About this exercise: In your copy, include every line of the listing below exactly but none of the pictures.

***** Collected material

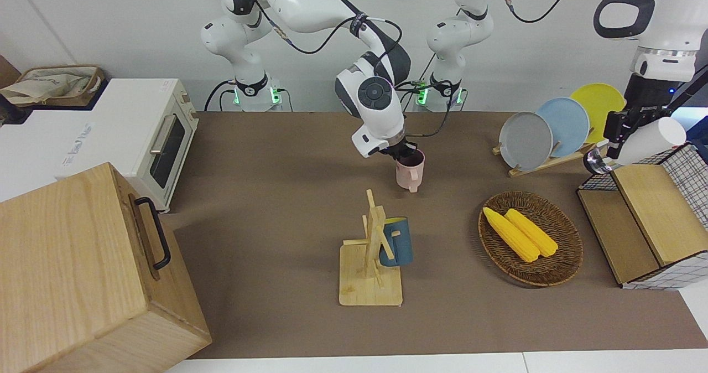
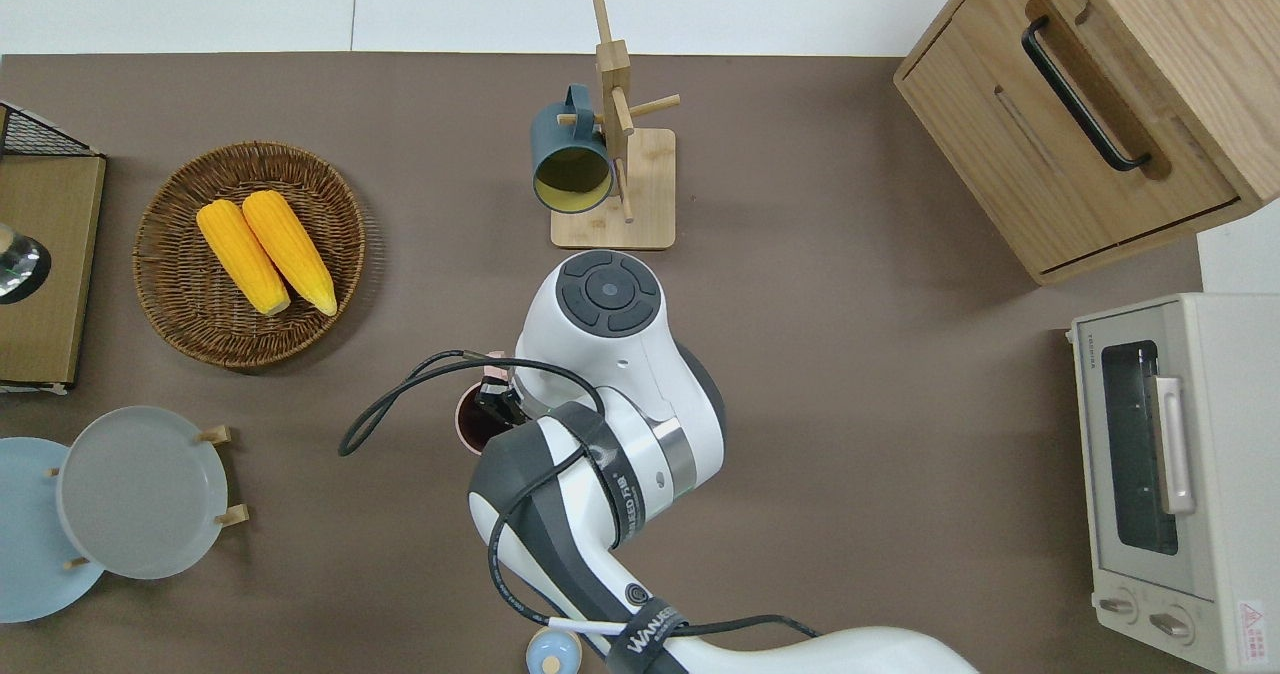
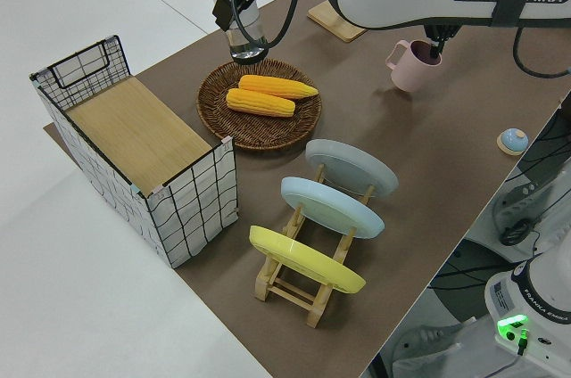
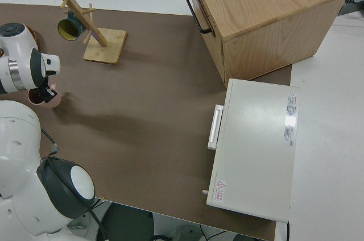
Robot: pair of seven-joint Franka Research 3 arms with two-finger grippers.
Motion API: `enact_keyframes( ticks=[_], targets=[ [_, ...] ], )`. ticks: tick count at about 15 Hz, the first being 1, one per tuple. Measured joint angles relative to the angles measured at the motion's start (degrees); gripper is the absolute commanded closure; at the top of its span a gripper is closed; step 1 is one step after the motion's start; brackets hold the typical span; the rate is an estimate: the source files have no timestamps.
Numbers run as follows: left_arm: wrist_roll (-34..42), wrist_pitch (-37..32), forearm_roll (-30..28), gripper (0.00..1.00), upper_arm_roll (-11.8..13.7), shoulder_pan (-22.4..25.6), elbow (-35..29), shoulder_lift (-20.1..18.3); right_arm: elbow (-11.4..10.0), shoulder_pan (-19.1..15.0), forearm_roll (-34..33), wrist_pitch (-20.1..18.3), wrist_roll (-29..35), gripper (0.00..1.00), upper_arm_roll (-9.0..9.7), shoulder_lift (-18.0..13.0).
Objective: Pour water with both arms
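Note:
My right gripper (image 1: 407, 155) is shut on the rim of a pink mug (image 1: 410, 175) and holds it upright, low over the bare brown mat between the wooden mug rack and the robots. The mug also shows in the overhead view (image 2: 468, 426) and the left side view (image 3: 409, 67). My left gripper (image 1: 620, 125) is shut on a white bottle (image 1: 652, 139) with a silver end (image 2: 16, 263). It holds the bottle tilted over the wire crate's wooden lid (image 2: 45, 264).
A wooden mug rack (image 1: 369, 284) holds a dark blue mug (image 1: 396, 243). A wicker basket (image 1: 572, 262) holds two corn cobs. A plate rack (image 1: 545, 162), a wire crate (image 1: 691, 160), a toaster oven (image 1: 160, 135), a wooden cabinet (image 1: 83, 268) and a small blue knob (image 2: 552, 651) stand around the mat.

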Motion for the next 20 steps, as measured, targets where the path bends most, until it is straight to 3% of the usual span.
enact_keyframes(
  ticks=[7, 8, 10, 11, 13, 14, 20],
  targets=[
    [-2.61, -0.02, 1.07, 1.00, -3.41, -0.73, -10.86, -8.21, 0.16, 2.21, 1.35, 4.34, 2.93, 1.000, -0.01, 2.36],
    [-2.81, -0.02, 1.07, 1.00, -3.89, -0.74, -12.35, -9.39, 0.28, 2.22, 1.38, 4.39, 3.00, 0.957, -0.03, 2.50],
    [-3.91, 0.05, 1.07, 1.00, -5.09, -0.75, -15.27, -11.69, 0.36, 2.21, 1.41, 4.39, 3.02, 0.680, -0.20, 2.58],
    [-4.35, 0.09, 1.07, 1.00, -5.70, -0.76, -16.59, -12.71, 0.39, 2.19, 1.42, 4.52, 3.02, 0.393, -0.25, 2.59],
    [-4.93, 0.14, 1.06, 1.00, -6.78, -0.78, -19.04, -14.67, 0.39, 2.03, 1.42, 5.30, 3.01, 0.086, -0.52, 2.82],
    [-5.10, 0.16, 0.96, 1.00, -7.23, -0.78, -20.00, -15.45, 0.40, 1.92, 1.41, 5.43, 2.97, 0.012, -0.58, 2.94],
    [-5.61, 0.26, -0.36, 1.00, -9.63, -1.56, -25.19, -19.03, 2.69, 1.68, 1.36, 5.48, 2.94, 0.011, -1.59, 3.22]
  ],
)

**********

Result:
Robot: pair of seven-joint Franka Research 3 arms with two-finger grippers.
Motion API: `enact_keyframes( ticks=[_], targets=[ [_, ...] ], )`. ticks: tick count at about 15 Hz, the first being 1, one per tuple. Measured joint angles relative to the angles measured at the motion's start (degrees); gripper is the absolute commanded closure; at the top of its span a gripper is closed; step 1 is one step after the motion's start; brackets hold the typical span; the rate is an estimate: the source files have no timestamps.
Numbers run as follows: left_arm: wrist_roll (-34..42), wrist_pitch (-37..32), forearm_roll (-30..28), gripper (0.00..1.00), upper_arm_roll (-11.8..13.7), shoulder_pan (-22.4..25.6), elbow (-35..29), shoulder_lift (-20.1..18.3); right_arm: elbow (-11.4..10.0), shoulder_pan (-19.1..15.0), forearm_roll (-34..33), wrist_pitch (-20.1..18.3), wrist_roll (-29..35), gripper (0.00..1.00), upper_arm_roll (-9.0..9.7), shoulder_lift (-18.0..13.0).
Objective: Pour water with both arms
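Note:
My right gripper (image 1: 407, 155) is shut on the rim of a pink mug (image 1: 410, 175) and holds it upright, low over the bare brown mat between the wooden mug rack and the robots. The mug also shows in the overhead view (image 2: 468, 426) and the left side view (image 3: 409, 67). My left gripper (image 1: 620, 125) is shut on a white bottle (image 1: 652, 139) with a silver end (image 2: 16, 263). It holds the bottle tilted over the wire crate's wooden lid (image 2: 45, 264).
A wooden mug rack (image 1: 369, 284) holds a dark blue mug (image 1: 396, 243). A wicker basket (image 1: 572, 262) holds two corn cobs. A plate rack (image 1: 545, 162), a wire crate (image 1: 691, 160), a toaster oven (image 1: 160, 135), a wooden cabinet (image 1: 83, 268) and a small blue knob (image 2: 552, 651) stand around the mat.
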
Motion for the next 20 steps, as measured, targets where the path bends most, until it is straight to 3% of the usual span.
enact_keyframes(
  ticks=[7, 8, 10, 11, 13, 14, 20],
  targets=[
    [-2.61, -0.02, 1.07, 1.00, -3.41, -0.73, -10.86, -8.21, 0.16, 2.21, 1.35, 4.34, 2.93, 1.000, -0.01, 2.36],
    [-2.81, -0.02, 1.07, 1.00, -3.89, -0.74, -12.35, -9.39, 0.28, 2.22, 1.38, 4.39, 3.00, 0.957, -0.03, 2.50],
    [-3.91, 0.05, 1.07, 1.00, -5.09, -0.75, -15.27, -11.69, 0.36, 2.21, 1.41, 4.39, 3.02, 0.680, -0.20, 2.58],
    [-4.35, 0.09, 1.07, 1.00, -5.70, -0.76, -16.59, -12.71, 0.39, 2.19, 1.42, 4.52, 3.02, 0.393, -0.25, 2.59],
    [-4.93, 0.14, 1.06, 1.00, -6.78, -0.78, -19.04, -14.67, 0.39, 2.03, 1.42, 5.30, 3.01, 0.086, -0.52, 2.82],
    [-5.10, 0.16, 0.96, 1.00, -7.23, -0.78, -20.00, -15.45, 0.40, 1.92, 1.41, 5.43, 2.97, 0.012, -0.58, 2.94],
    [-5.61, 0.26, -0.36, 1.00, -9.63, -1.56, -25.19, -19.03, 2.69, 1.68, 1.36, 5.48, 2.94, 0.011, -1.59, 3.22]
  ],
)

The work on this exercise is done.